[DIRECTIONS FOR THIS TASK] Using the listing below, set down each line from the line containing "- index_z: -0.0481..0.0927" through the line containing "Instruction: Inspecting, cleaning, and", both ends included, exactly and with nothing added.

[ENTRIES PROVIDED]
━━━━

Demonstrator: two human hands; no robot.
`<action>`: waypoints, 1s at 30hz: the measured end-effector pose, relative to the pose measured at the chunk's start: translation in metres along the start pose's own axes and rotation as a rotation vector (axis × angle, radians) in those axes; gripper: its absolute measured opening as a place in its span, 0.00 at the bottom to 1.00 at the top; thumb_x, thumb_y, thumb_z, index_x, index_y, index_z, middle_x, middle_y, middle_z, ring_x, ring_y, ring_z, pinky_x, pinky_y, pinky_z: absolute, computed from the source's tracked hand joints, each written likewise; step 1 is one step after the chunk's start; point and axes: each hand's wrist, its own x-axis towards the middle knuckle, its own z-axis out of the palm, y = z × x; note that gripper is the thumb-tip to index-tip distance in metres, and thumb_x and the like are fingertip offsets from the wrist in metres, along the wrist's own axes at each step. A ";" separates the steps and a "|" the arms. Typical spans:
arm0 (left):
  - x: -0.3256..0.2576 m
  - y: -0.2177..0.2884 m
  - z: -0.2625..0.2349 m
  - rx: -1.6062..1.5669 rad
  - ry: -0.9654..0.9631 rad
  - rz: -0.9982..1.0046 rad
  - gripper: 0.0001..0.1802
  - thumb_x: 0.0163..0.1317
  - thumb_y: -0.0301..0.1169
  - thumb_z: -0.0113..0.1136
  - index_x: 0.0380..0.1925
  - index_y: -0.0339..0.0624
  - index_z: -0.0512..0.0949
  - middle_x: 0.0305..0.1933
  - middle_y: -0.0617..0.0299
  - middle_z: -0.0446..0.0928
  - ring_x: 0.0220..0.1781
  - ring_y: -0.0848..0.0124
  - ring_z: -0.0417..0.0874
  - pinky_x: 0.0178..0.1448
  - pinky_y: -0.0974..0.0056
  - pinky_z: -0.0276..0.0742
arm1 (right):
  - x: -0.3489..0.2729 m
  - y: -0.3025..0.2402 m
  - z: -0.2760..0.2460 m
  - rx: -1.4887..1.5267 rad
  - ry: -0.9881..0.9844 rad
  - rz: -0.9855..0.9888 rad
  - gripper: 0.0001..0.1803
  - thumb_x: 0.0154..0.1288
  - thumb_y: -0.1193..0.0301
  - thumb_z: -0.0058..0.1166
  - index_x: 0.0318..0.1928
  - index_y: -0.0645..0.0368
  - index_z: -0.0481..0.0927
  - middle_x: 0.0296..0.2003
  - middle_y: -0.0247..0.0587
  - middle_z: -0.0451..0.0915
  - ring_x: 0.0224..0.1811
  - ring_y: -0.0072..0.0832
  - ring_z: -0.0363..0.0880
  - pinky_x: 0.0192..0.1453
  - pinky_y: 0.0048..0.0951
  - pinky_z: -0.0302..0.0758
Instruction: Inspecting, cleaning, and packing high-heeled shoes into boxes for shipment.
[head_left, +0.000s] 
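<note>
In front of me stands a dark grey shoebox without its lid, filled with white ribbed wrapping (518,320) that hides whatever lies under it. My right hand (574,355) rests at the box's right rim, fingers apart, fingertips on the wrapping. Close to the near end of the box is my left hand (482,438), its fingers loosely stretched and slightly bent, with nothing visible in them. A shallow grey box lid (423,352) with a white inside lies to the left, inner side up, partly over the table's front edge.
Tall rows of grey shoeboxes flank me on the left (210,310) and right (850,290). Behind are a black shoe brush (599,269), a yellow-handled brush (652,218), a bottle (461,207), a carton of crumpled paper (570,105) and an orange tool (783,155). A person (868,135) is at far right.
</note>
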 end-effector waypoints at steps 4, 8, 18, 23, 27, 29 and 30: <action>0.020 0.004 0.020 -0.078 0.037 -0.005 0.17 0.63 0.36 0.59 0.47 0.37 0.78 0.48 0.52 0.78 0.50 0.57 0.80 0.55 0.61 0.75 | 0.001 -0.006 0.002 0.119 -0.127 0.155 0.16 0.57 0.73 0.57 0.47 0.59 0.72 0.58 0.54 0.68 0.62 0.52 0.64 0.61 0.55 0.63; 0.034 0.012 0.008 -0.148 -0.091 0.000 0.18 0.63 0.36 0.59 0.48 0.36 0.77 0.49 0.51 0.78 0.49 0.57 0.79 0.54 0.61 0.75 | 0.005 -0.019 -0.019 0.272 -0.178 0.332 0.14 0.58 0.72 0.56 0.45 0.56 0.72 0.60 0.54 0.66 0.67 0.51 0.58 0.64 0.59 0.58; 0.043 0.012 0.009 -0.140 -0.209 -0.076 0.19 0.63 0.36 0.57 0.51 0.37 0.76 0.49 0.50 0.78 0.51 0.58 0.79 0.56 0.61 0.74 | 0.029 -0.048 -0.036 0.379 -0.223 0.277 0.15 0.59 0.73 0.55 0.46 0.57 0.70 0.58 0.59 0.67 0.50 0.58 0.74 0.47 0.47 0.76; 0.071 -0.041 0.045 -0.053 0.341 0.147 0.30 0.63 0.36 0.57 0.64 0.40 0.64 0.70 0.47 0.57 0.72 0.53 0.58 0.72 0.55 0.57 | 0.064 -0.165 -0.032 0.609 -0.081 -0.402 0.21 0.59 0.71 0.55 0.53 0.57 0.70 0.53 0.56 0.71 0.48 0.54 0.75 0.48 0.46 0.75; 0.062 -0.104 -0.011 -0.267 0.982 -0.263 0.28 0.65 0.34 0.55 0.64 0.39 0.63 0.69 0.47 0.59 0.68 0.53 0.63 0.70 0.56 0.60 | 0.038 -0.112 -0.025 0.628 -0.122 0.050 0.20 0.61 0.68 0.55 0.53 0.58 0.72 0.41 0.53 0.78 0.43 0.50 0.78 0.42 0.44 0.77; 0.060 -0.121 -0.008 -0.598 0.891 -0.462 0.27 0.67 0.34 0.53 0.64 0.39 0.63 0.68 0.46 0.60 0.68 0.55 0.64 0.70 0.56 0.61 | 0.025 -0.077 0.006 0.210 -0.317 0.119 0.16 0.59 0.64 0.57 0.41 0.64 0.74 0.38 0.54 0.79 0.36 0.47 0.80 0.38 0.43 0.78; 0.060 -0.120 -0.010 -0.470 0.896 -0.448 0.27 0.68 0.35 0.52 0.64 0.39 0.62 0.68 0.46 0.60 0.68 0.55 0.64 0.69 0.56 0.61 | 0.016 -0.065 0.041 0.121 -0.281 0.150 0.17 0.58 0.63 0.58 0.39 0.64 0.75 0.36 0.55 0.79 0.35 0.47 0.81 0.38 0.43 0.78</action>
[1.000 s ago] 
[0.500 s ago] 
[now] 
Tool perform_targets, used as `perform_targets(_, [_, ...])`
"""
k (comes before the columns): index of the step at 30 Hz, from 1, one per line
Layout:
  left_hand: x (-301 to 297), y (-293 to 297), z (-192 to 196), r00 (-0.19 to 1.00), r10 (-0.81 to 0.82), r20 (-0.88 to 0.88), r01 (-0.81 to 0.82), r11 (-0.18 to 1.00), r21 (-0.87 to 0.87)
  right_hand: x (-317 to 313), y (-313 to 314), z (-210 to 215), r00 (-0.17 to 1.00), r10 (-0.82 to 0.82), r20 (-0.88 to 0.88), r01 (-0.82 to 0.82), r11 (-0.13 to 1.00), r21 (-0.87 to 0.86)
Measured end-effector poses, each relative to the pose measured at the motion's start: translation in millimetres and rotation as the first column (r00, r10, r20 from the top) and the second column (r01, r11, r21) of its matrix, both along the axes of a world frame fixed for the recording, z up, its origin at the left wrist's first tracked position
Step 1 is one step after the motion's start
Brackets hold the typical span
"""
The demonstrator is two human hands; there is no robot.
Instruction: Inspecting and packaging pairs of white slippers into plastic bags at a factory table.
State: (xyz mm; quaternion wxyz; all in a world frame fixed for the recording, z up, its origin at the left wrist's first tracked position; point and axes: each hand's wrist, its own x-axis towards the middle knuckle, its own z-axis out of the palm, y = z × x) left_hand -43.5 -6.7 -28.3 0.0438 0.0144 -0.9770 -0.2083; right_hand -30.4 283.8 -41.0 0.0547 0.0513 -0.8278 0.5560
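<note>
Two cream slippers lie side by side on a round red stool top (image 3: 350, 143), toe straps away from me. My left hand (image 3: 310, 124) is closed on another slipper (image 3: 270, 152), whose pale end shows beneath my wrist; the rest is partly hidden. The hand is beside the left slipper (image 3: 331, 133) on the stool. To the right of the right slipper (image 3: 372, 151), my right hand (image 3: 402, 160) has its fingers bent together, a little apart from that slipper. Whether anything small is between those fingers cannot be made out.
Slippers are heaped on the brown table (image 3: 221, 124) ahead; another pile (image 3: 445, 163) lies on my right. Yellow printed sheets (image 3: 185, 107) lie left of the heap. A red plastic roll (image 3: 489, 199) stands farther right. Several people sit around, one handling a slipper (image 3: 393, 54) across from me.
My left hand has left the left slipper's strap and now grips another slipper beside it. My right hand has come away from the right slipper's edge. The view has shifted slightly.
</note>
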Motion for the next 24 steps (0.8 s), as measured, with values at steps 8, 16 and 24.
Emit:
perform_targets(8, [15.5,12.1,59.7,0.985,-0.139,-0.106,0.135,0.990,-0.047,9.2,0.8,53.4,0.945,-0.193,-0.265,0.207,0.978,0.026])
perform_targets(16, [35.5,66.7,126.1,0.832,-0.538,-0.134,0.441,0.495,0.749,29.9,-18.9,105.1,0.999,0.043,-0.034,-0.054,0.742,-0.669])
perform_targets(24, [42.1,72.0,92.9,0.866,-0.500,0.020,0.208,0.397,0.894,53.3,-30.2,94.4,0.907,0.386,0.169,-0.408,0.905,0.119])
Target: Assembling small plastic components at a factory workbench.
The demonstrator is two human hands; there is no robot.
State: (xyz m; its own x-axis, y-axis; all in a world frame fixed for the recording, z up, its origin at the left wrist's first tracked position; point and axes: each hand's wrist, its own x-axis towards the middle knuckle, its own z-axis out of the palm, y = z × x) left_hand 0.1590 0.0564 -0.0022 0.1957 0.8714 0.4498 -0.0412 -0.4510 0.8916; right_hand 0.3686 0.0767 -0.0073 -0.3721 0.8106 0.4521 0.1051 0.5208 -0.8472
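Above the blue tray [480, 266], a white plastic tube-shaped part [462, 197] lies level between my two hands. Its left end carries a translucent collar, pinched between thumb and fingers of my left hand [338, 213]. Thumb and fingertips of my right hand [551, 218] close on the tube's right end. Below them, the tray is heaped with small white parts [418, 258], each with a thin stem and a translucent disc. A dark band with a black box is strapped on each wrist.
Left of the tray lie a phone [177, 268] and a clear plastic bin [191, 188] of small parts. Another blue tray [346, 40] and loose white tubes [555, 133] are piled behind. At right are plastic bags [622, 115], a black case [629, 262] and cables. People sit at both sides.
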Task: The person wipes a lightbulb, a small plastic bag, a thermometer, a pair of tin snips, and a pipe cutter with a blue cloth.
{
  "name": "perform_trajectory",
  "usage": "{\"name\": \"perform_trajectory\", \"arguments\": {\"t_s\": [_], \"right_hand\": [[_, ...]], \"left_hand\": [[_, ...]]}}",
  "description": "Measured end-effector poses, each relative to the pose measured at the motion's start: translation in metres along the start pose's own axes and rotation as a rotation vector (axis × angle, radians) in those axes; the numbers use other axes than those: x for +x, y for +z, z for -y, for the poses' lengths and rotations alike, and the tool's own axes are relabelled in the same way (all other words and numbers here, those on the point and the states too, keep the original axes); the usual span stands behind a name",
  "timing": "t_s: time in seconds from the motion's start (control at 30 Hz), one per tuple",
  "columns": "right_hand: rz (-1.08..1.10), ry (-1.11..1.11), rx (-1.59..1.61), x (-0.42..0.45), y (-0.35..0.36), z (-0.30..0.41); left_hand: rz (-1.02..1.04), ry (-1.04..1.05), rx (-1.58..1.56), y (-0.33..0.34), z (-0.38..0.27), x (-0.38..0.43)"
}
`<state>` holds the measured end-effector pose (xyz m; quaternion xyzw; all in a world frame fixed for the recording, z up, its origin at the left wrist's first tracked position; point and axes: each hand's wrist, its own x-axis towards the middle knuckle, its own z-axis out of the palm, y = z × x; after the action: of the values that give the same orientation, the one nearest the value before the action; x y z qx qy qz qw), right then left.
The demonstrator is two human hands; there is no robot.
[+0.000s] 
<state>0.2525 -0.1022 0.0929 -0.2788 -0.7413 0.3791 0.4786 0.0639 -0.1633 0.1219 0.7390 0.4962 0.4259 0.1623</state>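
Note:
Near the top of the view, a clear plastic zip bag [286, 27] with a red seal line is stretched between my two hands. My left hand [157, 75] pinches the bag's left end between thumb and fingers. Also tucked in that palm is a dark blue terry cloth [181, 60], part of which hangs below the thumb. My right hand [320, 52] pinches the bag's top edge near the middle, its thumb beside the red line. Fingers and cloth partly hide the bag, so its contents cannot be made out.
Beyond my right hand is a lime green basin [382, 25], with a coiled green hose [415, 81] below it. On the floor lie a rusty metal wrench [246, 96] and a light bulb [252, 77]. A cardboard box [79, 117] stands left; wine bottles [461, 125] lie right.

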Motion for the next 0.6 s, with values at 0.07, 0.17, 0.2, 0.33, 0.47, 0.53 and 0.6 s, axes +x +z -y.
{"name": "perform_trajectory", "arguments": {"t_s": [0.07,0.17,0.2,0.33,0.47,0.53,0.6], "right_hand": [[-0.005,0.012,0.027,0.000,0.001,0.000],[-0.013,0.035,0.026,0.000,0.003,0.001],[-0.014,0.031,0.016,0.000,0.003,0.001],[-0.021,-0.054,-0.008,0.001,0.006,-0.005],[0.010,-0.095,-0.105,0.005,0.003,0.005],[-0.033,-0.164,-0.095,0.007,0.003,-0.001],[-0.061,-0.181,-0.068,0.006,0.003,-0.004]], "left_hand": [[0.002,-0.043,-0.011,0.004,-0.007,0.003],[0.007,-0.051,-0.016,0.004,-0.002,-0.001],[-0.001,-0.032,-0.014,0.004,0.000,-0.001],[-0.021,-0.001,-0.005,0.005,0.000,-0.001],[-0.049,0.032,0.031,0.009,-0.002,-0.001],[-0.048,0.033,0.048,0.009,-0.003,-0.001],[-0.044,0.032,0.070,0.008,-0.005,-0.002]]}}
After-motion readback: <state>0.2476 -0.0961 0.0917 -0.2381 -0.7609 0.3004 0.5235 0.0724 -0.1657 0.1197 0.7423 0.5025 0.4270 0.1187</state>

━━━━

[SOLUTION FOR THIS TASK]
  - index_z: -0.0481..0.0927
  - middle_x: 0.0296..0.2003
  - middle_y: -0.0247..0.0587
  - middle_z: -0.0451..0.0915
  - ring_x: 0.0224..0.1811
  - ring_y: -0.0072..0.0832
  - ring_z: -0.0363..0.0880
  - pinky_x: 0.0192..0.1453
  - pinky_y: 0.0048..0.0951
  - pinky_z: -0.0302..0.0758
Instruction: Inspecting, cleaning, and packing high-heeled shoes into boxes for shipment.

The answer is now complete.